EmbRACE is a grassroots anti-racism campaign. We’re based in an Emergency Department in the North West of England. We try to make continuous felt improvements in the lived experience of People of Colour in the healthcare system. We do what we can, where we are, in the present moment.

EmbRACE is: about race, for racial equity, by everyone. Here and now.

Discrimination is deeply ingrained in our society, and in ourselves. Each of us carries racist, sexist, homophobic, transphobic, ableist, and ageist views. They are reinforced in our media, work places, and families. We have grown up socialised into these discriminatory ideas because we have grown up in an inequitable global society. They are the lenses through which we look at the world, and most of the time we don’t even notice that they distort the picture. Discrimination is not an abnormality where good people sometimes do bad things; it is inherent in the very structure of our society. Discrimination is ‘normal’.

If you’re interested in addressing issues of social justice in your Emergency Department, then this blog is an offering to you. It’s a distillation of what we have learnt from setting up and running an anti-racism campaign. We hope it will serve you as you pursue your own social justice cause.

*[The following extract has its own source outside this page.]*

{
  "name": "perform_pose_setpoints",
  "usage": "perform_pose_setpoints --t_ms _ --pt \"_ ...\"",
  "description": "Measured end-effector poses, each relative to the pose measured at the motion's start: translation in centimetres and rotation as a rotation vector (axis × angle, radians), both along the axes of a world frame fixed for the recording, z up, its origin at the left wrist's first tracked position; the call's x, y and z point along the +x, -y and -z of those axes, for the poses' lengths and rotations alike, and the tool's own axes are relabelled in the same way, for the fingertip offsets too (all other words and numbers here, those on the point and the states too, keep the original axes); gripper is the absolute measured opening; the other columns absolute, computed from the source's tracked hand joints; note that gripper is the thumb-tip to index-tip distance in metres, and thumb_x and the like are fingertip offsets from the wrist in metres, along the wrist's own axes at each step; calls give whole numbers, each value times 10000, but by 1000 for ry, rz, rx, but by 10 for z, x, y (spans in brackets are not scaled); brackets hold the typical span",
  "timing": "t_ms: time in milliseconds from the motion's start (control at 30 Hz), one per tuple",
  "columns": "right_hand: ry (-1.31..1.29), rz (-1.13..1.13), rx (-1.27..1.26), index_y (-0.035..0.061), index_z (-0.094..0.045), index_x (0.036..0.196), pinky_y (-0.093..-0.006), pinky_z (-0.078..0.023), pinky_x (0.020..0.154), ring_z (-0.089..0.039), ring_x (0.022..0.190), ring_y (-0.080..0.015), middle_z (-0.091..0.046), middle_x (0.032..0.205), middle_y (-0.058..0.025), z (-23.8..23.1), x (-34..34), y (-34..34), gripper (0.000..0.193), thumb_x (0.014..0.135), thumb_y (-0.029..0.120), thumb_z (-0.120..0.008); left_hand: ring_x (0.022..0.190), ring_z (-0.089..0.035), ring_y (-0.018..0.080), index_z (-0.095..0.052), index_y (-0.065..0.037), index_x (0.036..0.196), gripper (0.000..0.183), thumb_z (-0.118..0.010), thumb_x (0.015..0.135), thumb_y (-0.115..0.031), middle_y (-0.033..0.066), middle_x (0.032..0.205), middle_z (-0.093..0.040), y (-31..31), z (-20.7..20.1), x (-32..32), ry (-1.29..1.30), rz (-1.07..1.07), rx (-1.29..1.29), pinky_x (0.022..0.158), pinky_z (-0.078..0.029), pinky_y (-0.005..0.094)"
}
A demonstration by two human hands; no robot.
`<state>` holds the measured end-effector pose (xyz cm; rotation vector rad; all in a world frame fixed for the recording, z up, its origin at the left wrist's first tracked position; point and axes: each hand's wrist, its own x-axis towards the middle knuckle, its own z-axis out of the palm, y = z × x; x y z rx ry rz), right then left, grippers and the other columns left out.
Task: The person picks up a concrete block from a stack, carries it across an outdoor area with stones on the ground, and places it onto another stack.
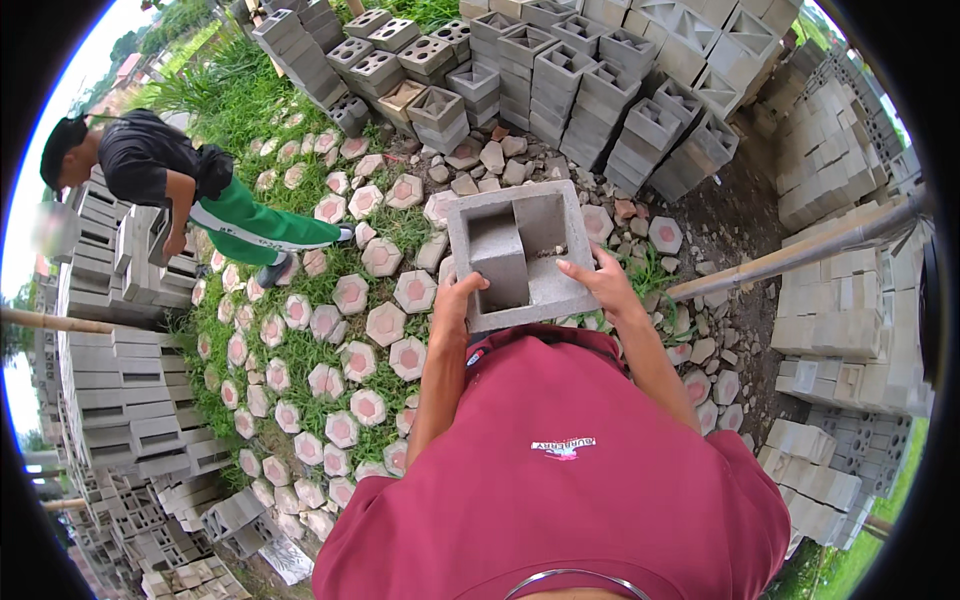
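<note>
Between my two hands I hold a grey concrete ventilation block (541,295), squarish with a slanted inner wall that parts its hollows. It is held in front of my red shirt, its open face turned up toward me. My left hand (455,300) grips the block's left side, the thumb over the rim and the other fingers hidden at the outer wall. On the opposite side my right hand (607,285) clasps the rim, thumb on top. Some small crumbs lie inside the block's right hollow.
Hexagonal paving stones (382,257) lie in grass to the left. Stacked hollow blocks (610,90) stand ahead, with rubble (500,165) at their foot. A bamboo pole (790,262) slants in at right, before more block stacks (830,330). A person (165,165) bends over blocks (125,250) at left.
</note>
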<state>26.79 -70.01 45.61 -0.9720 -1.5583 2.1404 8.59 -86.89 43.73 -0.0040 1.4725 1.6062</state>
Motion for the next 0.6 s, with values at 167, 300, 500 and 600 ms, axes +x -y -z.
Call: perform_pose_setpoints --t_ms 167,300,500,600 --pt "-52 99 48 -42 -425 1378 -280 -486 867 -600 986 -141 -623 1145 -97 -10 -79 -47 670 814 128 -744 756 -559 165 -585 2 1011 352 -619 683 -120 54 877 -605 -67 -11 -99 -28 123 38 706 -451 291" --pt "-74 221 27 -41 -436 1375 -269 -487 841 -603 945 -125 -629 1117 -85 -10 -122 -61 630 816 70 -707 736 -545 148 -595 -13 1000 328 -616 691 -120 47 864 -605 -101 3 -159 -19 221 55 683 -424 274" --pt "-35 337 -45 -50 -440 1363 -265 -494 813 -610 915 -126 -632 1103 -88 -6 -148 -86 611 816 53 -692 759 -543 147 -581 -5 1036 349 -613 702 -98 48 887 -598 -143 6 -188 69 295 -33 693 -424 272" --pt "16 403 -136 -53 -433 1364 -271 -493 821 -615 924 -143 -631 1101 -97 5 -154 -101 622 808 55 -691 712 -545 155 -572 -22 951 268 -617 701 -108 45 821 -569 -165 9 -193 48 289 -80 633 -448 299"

If you don’t think your Emergency Department needs a social justice campaign, then we invite you to consider the following: ​​

  • Nearly half of preventable emergency hospital admissions between 2001-2013 arose from social inequality
  • In 2019/2020 there were more than twice as many Emergency Department attendances for the 10% of the population who live in the most deprived areas compared with the 10% who live in the least deprived areas
  • Amongst your colleagues, more than 75% of doctors surveyed by the British Medical Association in 2021 had experienced racism at least once in the last two years, and almost 20% had left, or considered leaving, their job as a result of racism
  • Read our blog on health inequalities for some more information and statistics.

Get going

Start now

Don’t wait for someone else to do it. Don’t wait for permission to do it. Don’t wait until you’ve learnt a bit more, or chosen a better name for your campaign. Discrimination persists because we put off addressing it. If you’re hesitating, be honest with yourself about why. Don’t allow yourself excuses. Inequity is a feature of our current society. Your Emergency Department is not exempt. You do not need more data to justify your campaign. Get out there and state your intention. “I want to work on addressing inequity related to race/gender/age/sexuality/ableism in our society, and in our Emergency Department.” At the beginning, it doesn’t need to be anything more than that.

Start with yourself

The only thing we can really control is ourselves. Our thoughts, feelings, and behaviours. How we show up in the world. If you want to change society, start with yourself. After all, society is just a lot of individual “selves”. You don’t need to achieve an enlightened state before you can encourage other people to examine their own biases, but commit, above all else, to doing your own self work.

Expect resistance

Our current reality is inequitable. However, it is familiar and we are invested in it, even though it doesn’t serve us. Change can be uncomfortable and confronting. Expect resistance to the changes you are trying to make. Not only resistance from other people, but resistance from within yourself as well. Change happens outside our comfort zone. In the liminal space, between who we were and who we are becoming, we often experience significant discomfort. Hold on, persevere, lean in. And remember what this feels like, so you can empathise with others who are also experiencing the discomfort of their own transformation.

Speak your truth

Research papers, articles, and surveys can, and will, be challenged. Their conclusions will be resisted, and their methodologies will be picked apart. The only incontestable truth is your own perspective and experience. Share it. With humility, tell people about what your own journey towards social justice looks and feels like. With curiosity, invite them to share their own perspective and experiences. Beware of ‘gaslighting’, a form of manipulation, where people will tell you that you don’t really feel the way you think you do. Call out gaslighting, and hold onto your truth.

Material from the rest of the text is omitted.